— Где же осколок? — удивилась Саманта. — Он должен быть железным и тяжелым.
— Этот листок тоже тяжелый, — сказала Наташа. — Тяжеленный.
— Это донесение разведки? Шифр, добытый во вражеском штабе? — допытывалась Саманта.
— Нет. Это школьный табель моей бабушки. А цифры — отметки. Все пятерки. Только одна четверочка.
— Я тоже учусь хорошо, — недоумевая, сказала Саманта.
— Но когда училась моя бабушка, рядом горели дома. Рвались снаряды…
Я представляю себе, как подруги сидели одна против другой, а между ними на столе лежал листок серой оберточной бумаги с пятерками, заработанными бабушкой в огне и холоде блокадного города. За стихи, выученные под бомбежкой. За примеры, решенные во время мучительного приступа голода. За сочинения, написанные при свете коптилки…
Две девочки смотрели на листок — след войны, — и что-то менялось вокруг, что-то менялось в них самих.
Стены вдруг покрылись ворсистым инеем, в лицо пахнуло леденящим холодом. Лампочка зажмурилась, а потом совсем погасла. И вместо нее на столе замерцал маленький коптящий фитилек — светильник военной поры. Углы комнаты заполнились тьмой. На окнах появились большие бумажные кресты, похожие на знаки умножения. А из черной картонной тарелки старого репродуктора донеслись железные удары метронома — признак того, что город жив.
Саманта увидела Наташину бабушку, а может быть, это была сама Наташа, ведь на фотографии они так похожи — не отличишь.
Наташа писала. От холода руки не слушались, буквы получались неровными, строчки сползали с линейки. Временами чернила в пузырьке замерзали и перышко, как клювик, ударялось о фиолетовый лед. Тогда девочка брала пузырек в руки и дышала в горлышко до тех пор, пока чернила не оттаивали и можно было писать.
За окном гремели зенитки. В заросшем наледью стекле возникали желтые вспышки, и посуда в буфете тихо звенькала. Но девочка писала. Она решала самую трудную задачу, которая из обыкновенной, переписанной из задачника, превращалась в задачу жизни, сложную, почти неразрешимую, но ее необходимо было решить, чтобы выжить.
Девочки посмотрели друг на друга, и им стало не по себе, краски погасли на лицах, кожа отливала какой-то мертвенной голубизной… Взгляд был тревожный — в глазах застыла тоска.
— Это ты, Наташа? — одними губами спросила Саманта.
— Это ты, Саманта? — как эхо, прозвучал голос Наташи.
Девочки не узнавали друг друга. Но вместе с тем им казалось, что они видят свое отражение — неузнаваемое, страшное. Словно стол был разделен кривым зеркалом и каждая из девочек видела себя в сидящей напротив подруге.
— Я хочу есть, — стыдясь своей слабости, произнесла Саманта.
— Когда на тебя от взрыва падает штукатурка, не бойся, она мягкая, — словно не слыша голоса подруги, одними губами произнесла Наташа.

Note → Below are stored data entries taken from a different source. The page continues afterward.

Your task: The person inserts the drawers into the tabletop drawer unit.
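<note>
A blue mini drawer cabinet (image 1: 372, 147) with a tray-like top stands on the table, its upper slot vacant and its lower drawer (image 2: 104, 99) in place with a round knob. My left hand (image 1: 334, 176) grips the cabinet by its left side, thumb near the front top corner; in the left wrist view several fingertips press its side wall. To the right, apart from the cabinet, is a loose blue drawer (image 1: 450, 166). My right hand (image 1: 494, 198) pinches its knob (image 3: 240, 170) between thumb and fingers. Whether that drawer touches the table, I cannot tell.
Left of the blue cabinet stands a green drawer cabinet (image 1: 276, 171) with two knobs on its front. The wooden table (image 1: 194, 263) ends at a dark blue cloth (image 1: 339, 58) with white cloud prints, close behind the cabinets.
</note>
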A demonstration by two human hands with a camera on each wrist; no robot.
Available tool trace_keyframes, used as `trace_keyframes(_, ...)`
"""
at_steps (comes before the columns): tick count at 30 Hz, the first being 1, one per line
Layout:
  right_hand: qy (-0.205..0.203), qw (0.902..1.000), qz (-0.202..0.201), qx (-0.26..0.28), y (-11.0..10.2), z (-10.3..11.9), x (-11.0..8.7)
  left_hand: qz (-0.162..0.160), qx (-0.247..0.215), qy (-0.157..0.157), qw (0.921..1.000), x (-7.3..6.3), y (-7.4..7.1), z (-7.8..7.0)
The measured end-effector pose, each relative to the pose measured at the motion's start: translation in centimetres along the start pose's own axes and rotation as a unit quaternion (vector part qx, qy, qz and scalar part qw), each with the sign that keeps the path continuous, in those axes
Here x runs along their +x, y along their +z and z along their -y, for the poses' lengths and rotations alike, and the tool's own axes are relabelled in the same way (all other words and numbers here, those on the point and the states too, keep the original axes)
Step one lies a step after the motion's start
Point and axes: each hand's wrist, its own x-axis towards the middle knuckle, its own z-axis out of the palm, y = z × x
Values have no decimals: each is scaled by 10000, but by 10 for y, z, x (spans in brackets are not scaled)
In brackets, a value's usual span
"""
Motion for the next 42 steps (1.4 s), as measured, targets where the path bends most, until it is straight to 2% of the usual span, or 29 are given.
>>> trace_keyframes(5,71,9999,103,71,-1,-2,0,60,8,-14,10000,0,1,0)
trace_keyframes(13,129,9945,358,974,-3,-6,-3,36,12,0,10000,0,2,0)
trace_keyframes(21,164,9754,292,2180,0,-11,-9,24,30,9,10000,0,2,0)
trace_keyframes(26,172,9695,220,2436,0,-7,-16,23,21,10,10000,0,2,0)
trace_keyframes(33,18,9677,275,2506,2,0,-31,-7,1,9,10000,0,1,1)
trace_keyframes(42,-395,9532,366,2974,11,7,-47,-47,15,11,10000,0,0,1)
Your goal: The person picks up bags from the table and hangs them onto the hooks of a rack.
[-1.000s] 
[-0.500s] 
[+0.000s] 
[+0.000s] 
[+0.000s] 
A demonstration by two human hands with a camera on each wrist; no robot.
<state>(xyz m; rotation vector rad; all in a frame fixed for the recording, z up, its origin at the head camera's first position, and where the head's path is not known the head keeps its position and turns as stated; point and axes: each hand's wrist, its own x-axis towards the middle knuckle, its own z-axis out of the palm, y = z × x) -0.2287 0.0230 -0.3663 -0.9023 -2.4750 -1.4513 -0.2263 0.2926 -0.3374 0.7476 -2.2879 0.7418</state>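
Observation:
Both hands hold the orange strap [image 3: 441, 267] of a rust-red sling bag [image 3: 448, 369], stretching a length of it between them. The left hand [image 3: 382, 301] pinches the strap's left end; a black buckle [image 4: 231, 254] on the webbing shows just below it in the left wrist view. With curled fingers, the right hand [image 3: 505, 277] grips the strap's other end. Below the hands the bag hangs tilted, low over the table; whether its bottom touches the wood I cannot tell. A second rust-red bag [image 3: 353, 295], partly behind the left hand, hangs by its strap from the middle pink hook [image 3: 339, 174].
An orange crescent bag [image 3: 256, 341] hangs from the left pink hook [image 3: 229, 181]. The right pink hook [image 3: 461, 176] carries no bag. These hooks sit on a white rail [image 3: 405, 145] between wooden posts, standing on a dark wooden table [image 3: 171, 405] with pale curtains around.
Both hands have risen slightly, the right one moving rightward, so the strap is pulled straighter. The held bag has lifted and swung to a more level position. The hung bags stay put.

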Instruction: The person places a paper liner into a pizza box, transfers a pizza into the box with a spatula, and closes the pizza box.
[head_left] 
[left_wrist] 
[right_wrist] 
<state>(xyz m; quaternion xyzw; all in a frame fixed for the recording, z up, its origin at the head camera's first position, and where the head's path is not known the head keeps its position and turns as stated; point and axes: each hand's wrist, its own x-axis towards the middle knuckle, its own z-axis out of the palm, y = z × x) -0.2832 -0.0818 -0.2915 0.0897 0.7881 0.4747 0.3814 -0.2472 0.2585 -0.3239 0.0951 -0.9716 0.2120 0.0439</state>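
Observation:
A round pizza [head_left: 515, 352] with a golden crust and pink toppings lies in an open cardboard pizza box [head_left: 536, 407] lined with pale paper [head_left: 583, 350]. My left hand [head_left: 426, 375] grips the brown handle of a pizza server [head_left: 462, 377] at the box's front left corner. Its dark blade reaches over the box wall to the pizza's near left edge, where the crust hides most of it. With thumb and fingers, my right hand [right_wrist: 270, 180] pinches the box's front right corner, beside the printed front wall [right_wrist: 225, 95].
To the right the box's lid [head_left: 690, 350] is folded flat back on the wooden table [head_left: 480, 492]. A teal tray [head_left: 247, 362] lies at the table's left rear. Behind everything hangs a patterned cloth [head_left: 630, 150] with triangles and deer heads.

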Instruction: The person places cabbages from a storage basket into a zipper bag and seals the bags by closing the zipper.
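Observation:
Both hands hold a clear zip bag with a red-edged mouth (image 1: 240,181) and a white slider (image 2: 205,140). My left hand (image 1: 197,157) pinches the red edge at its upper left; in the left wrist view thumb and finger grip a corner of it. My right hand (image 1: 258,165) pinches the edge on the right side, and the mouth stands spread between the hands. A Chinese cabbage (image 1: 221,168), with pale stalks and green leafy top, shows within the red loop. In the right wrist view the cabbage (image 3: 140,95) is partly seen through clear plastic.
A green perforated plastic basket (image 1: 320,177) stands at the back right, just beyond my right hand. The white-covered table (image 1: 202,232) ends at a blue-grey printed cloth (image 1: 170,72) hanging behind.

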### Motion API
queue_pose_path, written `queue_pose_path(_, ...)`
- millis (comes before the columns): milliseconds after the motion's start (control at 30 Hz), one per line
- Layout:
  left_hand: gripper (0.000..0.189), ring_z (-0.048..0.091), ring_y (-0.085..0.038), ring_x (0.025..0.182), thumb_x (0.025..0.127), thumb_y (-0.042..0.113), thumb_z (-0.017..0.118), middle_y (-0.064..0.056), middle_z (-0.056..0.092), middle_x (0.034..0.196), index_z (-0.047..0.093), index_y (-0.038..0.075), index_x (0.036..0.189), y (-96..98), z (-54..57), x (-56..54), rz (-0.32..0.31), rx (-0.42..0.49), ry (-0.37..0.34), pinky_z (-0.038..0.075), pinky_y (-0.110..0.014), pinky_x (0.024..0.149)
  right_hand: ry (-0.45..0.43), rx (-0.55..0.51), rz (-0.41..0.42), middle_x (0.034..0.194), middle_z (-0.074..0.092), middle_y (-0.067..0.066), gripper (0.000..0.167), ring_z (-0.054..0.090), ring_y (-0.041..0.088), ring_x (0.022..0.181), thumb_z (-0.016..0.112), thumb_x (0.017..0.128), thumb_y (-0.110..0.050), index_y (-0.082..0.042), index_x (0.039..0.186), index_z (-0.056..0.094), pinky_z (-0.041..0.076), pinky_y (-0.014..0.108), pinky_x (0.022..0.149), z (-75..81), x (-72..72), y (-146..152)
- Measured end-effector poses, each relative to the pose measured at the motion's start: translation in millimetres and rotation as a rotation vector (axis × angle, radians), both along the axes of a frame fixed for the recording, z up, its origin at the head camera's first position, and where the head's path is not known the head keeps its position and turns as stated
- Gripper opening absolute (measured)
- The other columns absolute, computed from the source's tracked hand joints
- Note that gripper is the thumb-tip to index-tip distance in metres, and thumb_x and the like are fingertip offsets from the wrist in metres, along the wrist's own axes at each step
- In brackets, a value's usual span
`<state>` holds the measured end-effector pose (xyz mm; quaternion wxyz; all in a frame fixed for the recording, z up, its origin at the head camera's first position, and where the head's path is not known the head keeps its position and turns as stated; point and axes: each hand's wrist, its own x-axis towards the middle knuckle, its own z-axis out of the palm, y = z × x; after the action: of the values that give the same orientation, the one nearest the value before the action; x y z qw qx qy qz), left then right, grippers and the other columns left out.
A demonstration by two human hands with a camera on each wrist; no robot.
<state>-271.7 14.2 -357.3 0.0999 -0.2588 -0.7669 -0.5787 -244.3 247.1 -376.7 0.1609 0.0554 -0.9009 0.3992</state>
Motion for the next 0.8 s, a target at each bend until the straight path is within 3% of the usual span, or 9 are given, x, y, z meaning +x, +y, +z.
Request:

— Я никогда в жизни не хотела так есть, — повторила Саманта.
— Надо успеть прочесть как можно больше книг, пока их не сожгли в «буржуйке» для тепла, — тихо продолжала Наташа. Но теперь до нее дошел смысл Самантиных слов, и она ответила подруге: — Я уже не хочу есть… Я хочу жить…
— Зачем жить, если жизнь такая страшная! — собравшись с силами, прошептала Саманта.
— Чтобы жили другие… потом… всегда…
— А если мы умрем, Наташа? — спросила Саманта и испугалась своего вопроса.
— Мы не смеем умереть. — Слабый парок сорвался с губ Наташи. — Мы и есть жизнь. Та жизнь, которая будет позже.
— Ты думаешь, без нас ее не будет?
Вместо ответа Наташа молча протянула Саманте руку — на ладони лежали два маленьких куска черного хлеба. Хлеб был такой черный, словно его выпекли из земли.
— Спасибо, — прошептала Саманта.
— За это не благодарят, подруга, — отозвалась Наташа. — Это жизнь, а за жизнь благодарят только мать.
Девочки сразу повзрослели. И рассуждали как взрослые.
Нет, они не набросились с жадностью на бесценный хлеб. Не решаясь поднести весь кусок ко рту, боясь, что не удержатся, они ели медленно, отламывая по маленькому кусочку. А когда хлеб был съеден, собрали крошки на ладони и прильнули к ним холодными губами. И было непонятно, едят ли они эти крохи или целуют их, как святыню.
О, какой вкус был у этого хлеба! Казалось, он воскрешал каждую окоченевшую клеточку. Наполнял сердце радостью. После него хотелось жить. Жить, чтобы дождаться еще одной хлебной радости.